06:13:31:WU01:FS01:0x22:Project: 17601 (Run 86, Clone 5, Gen 40)
06:13:31:WU01:FS01:0x22:Unit: 0x00000000000000000000000000000000
06:13:31:WU01:FS01:0x22:Reading tar file core.xml
06:13:31:WU01:FS01:0x22:Reading tar file integrator.xml.bz2
06:13:31:WU01:FS01:0x22:Reading tar file state.xml.bz2
06:13:31:WU01:FS01:0x22:Reading tar file system.xml.bz2
06:13:31:WU01:FS01:0x22:Digital signatures verified
06:13:31:WU01:FS01:0x22:Folding@home GPU Core22 Folding@home Core
06:13:31:WU01:FS01:0x22:Version 0.0.13
06:13:31:WU01:FS01:0x22:  Checkpoint write interval: 50000 steps (2%) [50 total]
06:13:31:WU01:FS01:0x22:  JSON viewer frame write interval: 25000 steps (1%) [100 total]
06:13:31:WU01:FS01:0x22:  XTC frame write interval: 12500 steps (0.5%) [200 total]

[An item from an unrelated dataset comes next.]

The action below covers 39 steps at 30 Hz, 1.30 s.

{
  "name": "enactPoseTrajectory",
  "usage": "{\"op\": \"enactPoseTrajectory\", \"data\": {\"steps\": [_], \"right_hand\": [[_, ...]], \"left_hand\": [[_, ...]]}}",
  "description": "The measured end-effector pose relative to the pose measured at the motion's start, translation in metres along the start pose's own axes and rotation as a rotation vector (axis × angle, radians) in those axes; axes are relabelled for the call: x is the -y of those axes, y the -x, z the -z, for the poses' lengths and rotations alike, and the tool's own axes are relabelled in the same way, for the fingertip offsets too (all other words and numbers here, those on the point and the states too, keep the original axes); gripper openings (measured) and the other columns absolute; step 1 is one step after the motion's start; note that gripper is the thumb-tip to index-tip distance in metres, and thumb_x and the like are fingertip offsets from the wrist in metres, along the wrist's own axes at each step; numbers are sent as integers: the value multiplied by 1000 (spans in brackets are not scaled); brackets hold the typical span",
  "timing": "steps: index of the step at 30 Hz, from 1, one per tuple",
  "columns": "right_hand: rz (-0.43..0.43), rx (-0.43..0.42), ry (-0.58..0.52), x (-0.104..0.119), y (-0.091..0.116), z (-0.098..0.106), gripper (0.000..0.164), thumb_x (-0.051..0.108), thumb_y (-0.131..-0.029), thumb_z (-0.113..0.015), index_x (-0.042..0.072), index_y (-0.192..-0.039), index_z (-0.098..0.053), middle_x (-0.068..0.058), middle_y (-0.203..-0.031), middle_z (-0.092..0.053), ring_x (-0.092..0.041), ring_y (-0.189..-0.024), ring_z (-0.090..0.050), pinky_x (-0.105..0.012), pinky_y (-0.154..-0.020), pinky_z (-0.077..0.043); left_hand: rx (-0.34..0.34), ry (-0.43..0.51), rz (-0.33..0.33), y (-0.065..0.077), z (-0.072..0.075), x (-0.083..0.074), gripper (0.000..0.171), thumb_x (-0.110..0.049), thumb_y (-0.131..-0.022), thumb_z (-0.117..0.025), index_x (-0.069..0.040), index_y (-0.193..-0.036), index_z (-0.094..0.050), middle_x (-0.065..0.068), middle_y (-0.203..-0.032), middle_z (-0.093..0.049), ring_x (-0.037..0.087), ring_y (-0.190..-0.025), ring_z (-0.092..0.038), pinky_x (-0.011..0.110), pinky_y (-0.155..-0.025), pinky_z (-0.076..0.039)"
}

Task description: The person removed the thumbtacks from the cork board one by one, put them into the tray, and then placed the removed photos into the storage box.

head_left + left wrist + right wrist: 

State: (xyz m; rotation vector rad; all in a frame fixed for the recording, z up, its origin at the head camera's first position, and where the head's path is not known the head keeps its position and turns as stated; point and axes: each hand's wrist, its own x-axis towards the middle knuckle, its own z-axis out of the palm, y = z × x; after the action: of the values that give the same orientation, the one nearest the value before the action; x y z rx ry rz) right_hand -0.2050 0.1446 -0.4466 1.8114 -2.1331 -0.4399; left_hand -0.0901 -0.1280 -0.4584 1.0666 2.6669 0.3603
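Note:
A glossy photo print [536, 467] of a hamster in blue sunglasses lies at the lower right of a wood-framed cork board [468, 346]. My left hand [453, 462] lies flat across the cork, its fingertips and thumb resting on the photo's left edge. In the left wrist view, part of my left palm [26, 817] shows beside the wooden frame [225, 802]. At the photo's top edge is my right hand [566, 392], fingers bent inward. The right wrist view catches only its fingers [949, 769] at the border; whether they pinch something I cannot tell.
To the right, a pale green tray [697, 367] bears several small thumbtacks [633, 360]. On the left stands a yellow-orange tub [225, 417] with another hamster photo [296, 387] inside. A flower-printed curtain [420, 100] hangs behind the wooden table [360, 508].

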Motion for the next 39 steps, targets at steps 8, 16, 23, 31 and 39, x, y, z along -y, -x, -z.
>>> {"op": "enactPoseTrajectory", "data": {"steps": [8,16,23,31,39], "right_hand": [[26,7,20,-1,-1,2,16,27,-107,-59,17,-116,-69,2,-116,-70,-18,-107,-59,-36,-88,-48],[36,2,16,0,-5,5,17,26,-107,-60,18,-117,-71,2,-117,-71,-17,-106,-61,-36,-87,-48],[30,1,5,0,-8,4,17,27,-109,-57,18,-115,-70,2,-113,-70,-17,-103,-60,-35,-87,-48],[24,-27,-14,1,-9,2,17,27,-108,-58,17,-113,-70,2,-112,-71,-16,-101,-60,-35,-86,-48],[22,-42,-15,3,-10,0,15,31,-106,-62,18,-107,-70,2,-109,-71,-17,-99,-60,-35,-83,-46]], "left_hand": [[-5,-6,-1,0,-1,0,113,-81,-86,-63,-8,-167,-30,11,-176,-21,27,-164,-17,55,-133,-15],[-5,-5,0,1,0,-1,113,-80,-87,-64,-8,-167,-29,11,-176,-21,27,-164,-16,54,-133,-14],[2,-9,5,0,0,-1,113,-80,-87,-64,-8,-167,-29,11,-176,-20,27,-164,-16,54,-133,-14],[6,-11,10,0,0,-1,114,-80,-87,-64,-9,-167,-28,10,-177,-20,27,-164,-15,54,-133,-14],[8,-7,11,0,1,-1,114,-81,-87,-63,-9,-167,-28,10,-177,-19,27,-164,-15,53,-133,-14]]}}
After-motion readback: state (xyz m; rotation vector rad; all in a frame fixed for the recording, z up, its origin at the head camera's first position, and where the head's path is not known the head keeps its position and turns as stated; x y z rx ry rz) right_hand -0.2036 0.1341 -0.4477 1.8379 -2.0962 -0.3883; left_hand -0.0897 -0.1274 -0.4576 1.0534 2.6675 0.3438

06:13:31:WU01:FS01:0x22:  Global context and integrator variables write interval: disabled
06:13:31:WU01:FS01:0x22:There are 4 platforms available.

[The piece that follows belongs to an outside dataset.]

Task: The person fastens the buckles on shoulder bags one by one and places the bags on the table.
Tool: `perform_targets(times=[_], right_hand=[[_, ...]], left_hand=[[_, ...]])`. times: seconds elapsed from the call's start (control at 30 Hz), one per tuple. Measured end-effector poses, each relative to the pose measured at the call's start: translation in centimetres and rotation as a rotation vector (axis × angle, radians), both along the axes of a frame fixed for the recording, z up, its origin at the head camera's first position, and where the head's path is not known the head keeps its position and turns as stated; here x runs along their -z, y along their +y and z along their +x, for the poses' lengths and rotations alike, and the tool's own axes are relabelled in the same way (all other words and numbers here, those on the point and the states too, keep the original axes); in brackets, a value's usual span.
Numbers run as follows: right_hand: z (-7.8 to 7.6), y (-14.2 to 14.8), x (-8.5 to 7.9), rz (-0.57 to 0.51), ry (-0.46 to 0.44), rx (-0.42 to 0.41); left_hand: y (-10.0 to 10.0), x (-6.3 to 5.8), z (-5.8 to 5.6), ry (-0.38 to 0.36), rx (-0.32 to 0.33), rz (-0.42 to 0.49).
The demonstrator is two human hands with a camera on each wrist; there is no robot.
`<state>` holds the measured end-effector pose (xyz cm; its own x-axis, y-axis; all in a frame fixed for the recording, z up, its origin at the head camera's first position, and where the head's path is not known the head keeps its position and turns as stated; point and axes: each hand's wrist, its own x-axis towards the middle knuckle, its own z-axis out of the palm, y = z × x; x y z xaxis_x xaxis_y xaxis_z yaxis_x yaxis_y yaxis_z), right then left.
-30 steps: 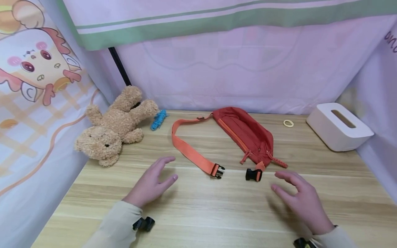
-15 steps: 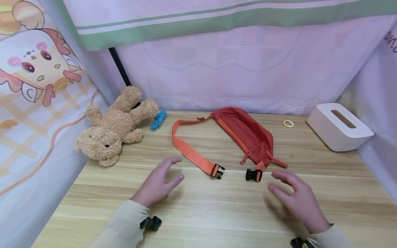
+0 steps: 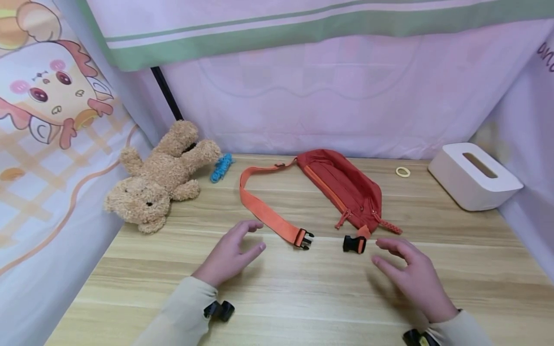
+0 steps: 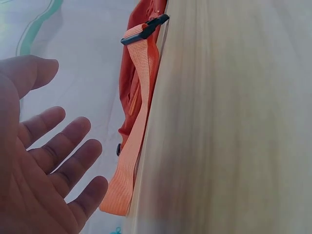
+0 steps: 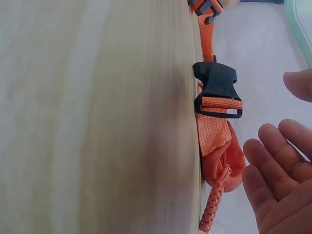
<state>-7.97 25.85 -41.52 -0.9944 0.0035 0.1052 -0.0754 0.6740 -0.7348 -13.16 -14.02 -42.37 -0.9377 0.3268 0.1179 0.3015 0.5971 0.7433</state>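
A red waist bag [image 3: 339, 185] lies on the wooden table, its orange strap [image 3: 266, 211] looping out to the left. The strap ends in a black prong buckle half [image 3: 304, 239]; the black socket half [image 3: 354, 244] sits at the bag's near end, apart from it. My left hand [image 3: 229, 254] hovers left of the prong half, fingers spread and holding nothing. Just right of the socket half, my right hand [image 3: 413, 276] is held over the table with relaxed fingers, touching nothing. In the right wrist view the socket buckle [image 5: 217, 87] shows close to the fingertips.
A tan teddy bear [image 3: 160, 173] lies at the left, with a blue bundle of cord [image 3: 221, 167] beside it. At the right stand a white tissue box [image 3: 473, 178] and a pale yellow ring [image 3: 403, 172]. Fabric curtains [image 3: 303, 96] border the table.
My left hand has moved right, toward the prong buckle half. My right hand has shifted slightly left, toward the socket half. The bag and strap have stayed in place.
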Motion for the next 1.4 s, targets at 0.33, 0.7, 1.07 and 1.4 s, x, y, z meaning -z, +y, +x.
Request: perform_targets(times=[0.33,0.7,1.07,1.4], right_hand=[[-0.4,-0.2,-0.1,-0.02,-0.04,0.01],[-1.1,-0.1,0.9,-0.05,-0.05,0.01],[-1.8,-0.1,1.7,-0.059,-0.071,0.007],[-2.2,-0.1,2.1,-0.078,-0.089,-0.004]], left_hand=[[1.5,0.4,-0.3,-0.011,0.039,0.021],[3.1,0.8,-0.6,-0.014,0.071,0.065],[4.3,1.1,-1.0,-0.069,0.092,0.08],[5.3,1.3,-1.4,-0.076,0.119,0.107]])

06:13:31:WU01:FS01:0x22:Platform 0: Reference
06:13:31:WU01:FS01:0x22:Platform 1: CPU
06:13:31:WU01:FS01:0x22:Platform 2: OpenCL
06:13:31:WU01:FS01:0x22:  opencl-device 0 specified
06:13:31:WU01:FS01:0x22:Platform 3: CUDA
06:13:31:WU01:FS01:0x22:  cuda-device 0 specified
06:13:34:WU01:FS01:0x22:Attempting to create CUDA context:
06:13:34:WU01:FS01:0x22:  Configuring platform CUDA
06:13:38:WU01:FS01:0x22:  Using CUDA and gpu 0
From my sys info (same for both jobs mentioned above):

Code: Select all

08:59:42:          GPU 0: Bus:6 Slot:0 Func:0 NVIDIA:8 GA104 [GeForce RTX 3070]

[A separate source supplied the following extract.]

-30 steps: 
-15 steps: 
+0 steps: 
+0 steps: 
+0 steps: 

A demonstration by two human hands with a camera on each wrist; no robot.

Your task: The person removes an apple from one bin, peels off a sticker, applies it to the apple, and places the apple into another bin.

08:59:42:  CUDA Device 0: Platform:0 Device:0 Bus:6 Slot:0 Compute:8.6 Driver:11.4
08:59:42:OpenCL Device 0: Platform:0 Device:0 Bus:6 Slot:0 Compute:3.0 Driver:471.41

Re: WU 13456

Posted: Sun Aug 08, 2021 9:01 am
by Neil-B
@PaulTV ... They are working on another new version of the core to resolve this "No CUDA on RTX30*0 gpus" issue - and think have identified both the issue and how it can be easily sorted ... You may see wus running a newer 0.0.15 core (as John mentions above) with which you will most likely have the same issue - that one was focused on resolving the "missing dlls" issue ... It should be the next release after that - I won't guess the version might be 0.0.16 as someone will deliberately change it to make sure I am wrong ;) - and it shouldn't be very long before that arrives (but please don't hold breathe - these things can take days/weeks rather than minutes/hours).